Directed Acyclic Transformer Pre-training for High-quality
Non-autoregressive Text Generation
- URL: http://arxiv.org/abs/2304.11791v1
- Date: Mon, 24 Apr 2023 02:30:33 GMT
- Title: Directed Acyclic Transformer Pre-training for High-quality
Non-autoregressive Text Generation
- Authors: Fei Huang, Pei Ke, Minlie Huang
- Abstract summary: Non-AutoRegressive (NAR) text generation models have drawn much attention because of their significantly faster decoding speed and good generation quality in machine translation.
Existing NAR models lack proper pre-training, making them still far behind the pre-trained autoregressive models.
We propose Pre-trained Directed Acyclic Transformer to promote prediction consistency in NAR generation.

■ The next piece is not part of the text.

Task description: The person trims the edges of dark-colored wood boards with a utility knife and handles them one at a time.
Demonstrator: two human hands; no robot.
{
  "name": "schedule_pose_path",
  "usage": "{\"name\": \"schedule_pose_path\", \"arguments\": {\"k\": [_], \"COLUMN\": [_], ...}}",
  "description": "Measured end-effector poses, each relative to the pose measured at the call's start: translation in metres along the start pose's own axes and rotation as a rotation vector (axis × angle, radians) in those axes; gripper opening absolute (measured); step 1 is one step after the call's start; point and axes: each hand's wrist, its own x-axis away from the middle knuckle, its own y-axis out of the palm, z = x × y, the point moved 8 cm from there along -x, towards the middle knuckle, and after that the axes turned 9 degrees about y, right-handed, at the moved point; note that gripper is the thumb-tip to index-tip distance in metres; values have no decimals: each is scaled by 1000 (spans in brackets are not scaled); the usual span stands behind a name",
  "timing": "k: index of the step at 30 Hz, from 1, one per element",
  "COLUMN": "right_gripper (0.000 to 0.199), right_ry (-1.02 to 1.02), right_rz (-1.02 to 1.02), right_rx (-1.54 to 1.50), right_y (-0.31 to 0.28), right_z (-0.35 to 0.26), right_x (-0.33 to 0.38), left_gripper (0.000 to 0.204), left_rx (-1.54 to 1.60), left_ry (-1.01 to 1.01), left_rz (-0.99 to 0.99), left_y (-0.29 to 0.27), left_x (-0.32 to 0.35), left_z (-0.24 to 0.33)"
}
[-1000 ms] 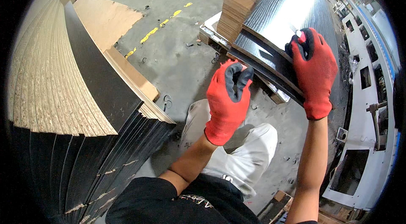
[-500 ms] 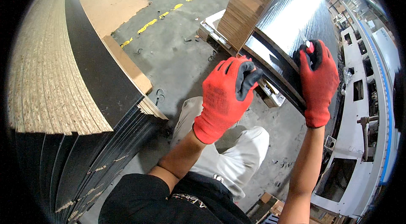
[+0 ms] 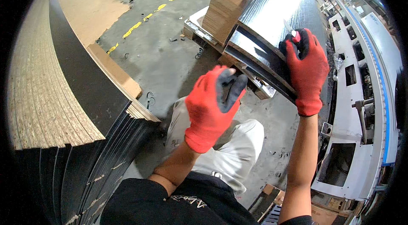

- Score: 98.37871690400766
- License: http://arxiv.org/licenses/nonexclusive-distrib/1.0/
- Abstract: Non-AutoRegressive (NAR) text generation models have drawn much attention
because of their significantly faster decoding speed and good generation
quality in machine translation. However, in a wider range of text generation
tasks, existing NAR models lack proper pre-training, making them still far
behind the pre-trained autoregressive models. In this paper, we propose
Pre-trained Directed Acyclic Transformer (PreDAT) and a novel pre-training task
to promote prediction consistency in NAR generation. Experiments on five text
generation tasks show that our PreDAT remarkably outperforms existing
pre-trained NAR models (+4.2 scores on average) and even achieves better
results than pre-trained autoregressive baselines in n-gram-based metrics,
along with 17 times speedup in throughput. Further analysis shows that PreDAT
benefits from the unbiased prediction order that alleviates the error
accumulation problem in autoregressive generation, which provides new insights
into the advantages of NAR generation.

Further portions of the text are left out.